__Exercise description__:
Check every line below for the string "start", and copy the lines that contain it.

__Data below__:

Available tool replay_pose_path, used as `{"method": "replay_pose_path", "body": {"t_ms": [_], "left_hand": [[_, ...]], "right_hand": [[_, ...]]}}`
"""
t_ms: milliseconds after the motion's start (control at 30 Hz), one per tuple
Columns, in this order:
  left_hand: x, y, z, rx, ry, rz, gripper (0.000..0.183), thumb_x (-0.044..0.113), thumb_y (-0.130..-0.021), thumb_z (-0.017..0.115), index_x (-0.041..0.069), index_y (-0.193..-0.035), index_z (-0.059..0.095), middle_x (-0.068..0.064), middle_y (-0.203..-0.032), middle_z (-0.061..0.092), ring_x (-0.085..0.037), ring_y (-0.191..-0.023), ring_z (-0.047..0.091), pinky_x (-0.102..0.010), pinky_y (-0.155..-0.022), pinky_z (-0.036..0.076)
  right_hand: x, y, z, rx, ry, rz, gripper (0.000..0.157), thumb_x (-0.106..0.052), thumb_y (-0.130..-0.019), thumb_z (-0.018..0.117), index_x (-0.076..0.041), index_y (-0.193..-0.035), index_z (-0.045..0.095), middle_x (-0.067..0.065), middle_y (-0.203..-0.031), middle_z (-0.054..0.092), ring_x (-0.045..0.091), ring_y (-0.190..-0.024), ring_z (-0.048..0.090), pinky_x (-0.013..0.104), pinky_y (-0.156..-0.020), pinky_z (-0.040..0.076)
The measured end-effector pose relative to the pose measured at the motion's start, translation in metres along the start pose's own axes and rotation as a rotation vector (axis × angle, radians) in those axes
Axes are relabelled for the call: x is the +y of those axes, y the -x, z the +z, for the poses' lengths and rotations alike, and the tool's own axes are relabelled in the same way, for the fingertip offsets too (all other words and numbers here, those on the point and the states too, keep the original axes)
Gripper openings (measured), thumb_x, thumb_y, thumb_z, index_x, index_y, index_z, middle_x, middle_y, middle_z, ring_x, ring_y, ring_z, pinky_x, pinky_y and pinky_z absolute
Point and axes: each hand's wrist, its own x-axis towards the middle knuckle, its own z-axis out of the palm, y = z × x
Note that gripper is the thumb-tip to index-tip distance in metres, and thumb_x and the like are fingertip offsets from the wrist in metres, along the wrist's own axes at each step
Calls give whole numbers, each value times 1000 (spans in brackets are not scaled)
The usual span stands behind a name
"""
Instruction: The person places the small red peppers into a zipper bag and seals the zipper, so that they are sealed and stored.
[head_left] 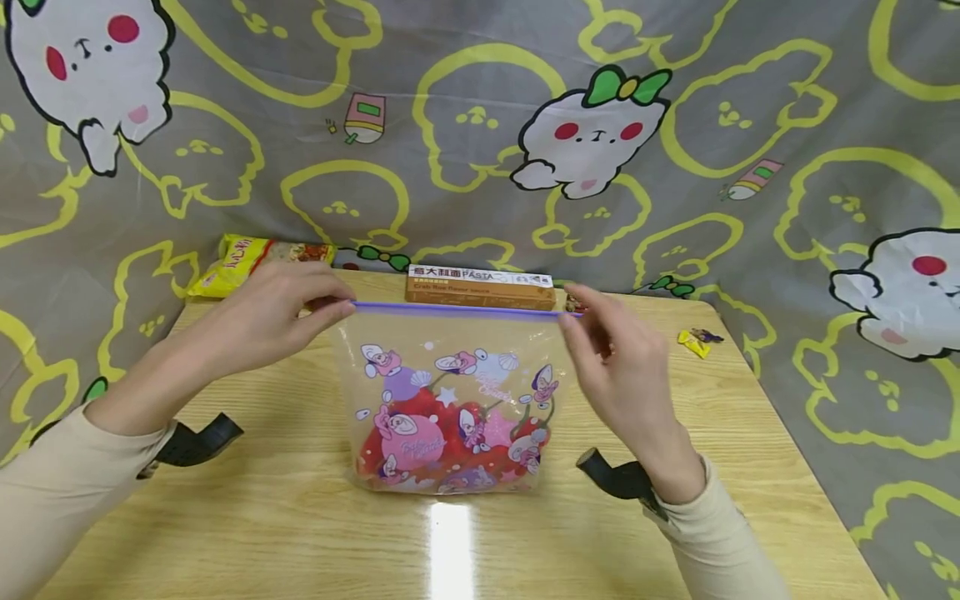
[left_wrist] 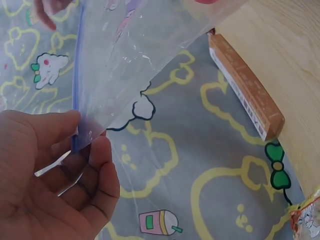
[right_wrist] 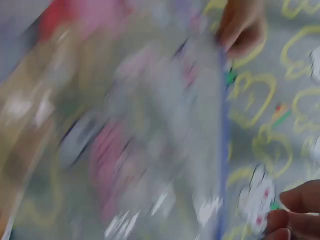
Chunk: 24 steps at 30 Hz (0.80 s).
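A clear zip bag (head_left: 450,400) with pink and purple cartoon prints hangs upright over the table, its purple zip strip along the top. Red things with green stems show through its lower half; their kind is hard to tell. At the strip's left end my left hand (head_left: 292,312) pinches the corner between thumb and fingers, as the left wrist view also shows, with the hand (left_wrist: 65,175) close up. Beside the strip's right end is my right hand (head_left: 622,367), thumb and fingers loosely bent and spread. In the right wrist view its fingers (right_wrist: 300,207) appear apart from the strip.
Behind the bag lies a brown and white pasta box (head_left: 480,287). A yellow food packet (head_left: 240,262) is at the back left. Small wrapped candies (head_left: 697,342) lie at the right on the wooden table (head_left: 300,533). A patterned grey cloth (head_left: 465,108) hangs behind.
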Motion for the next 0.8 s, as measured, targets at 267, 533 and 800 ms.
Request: {"method": "replay_pose_path", "body": {"t_ms": [267, 533, 800], "left_hand": [[8, 6, -3, -48, 100, -91, 7, 15, -87, 63, 19, -91, 67, 13, -76, 59, -4, -68, 48, -24, -60, 39], [-1, 16, 10, -254, 930, -102, 33, 11, -100, 30, -3, -103, 60, -13, -84, 61, -21, -69, 58, -32, -68, 50], [-6, 32, 132, -269, 1208, -694, 60, 43, -98, 29, -6, -132, 33, -21, -118, 51, -23, -103, 55, -39, -88, 46]], "right_hand": [[-36, -15, 26, -432, 27, 64, 29, -20, -94, 49, -7, -120, 56, -7, -58, 44, 4, -45, 32, 22, -44, 30], [-40, -13, 12, -258, -237, 147, 9, -17, -90, 58, -13, -88, 66, -8, -74, 65, 2, -61, 58, 22, -54, 45], [-48, -17, 14, -210, -646, 233, 10, 6, -80, 63, -1, -87, 65, 10, -77, 67, 15, -63, 64, 28, -58, 53]]}}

__Reply to the task__:
t_ms: milliseconds after the motion's start (control at 30 Hz), one per tuple
The measured end-effector pose relative to the pose measured at the motion's start, translation in metres along the start pose's own axes and rotation as a rotation vector (axis × angle, radians) in those axes

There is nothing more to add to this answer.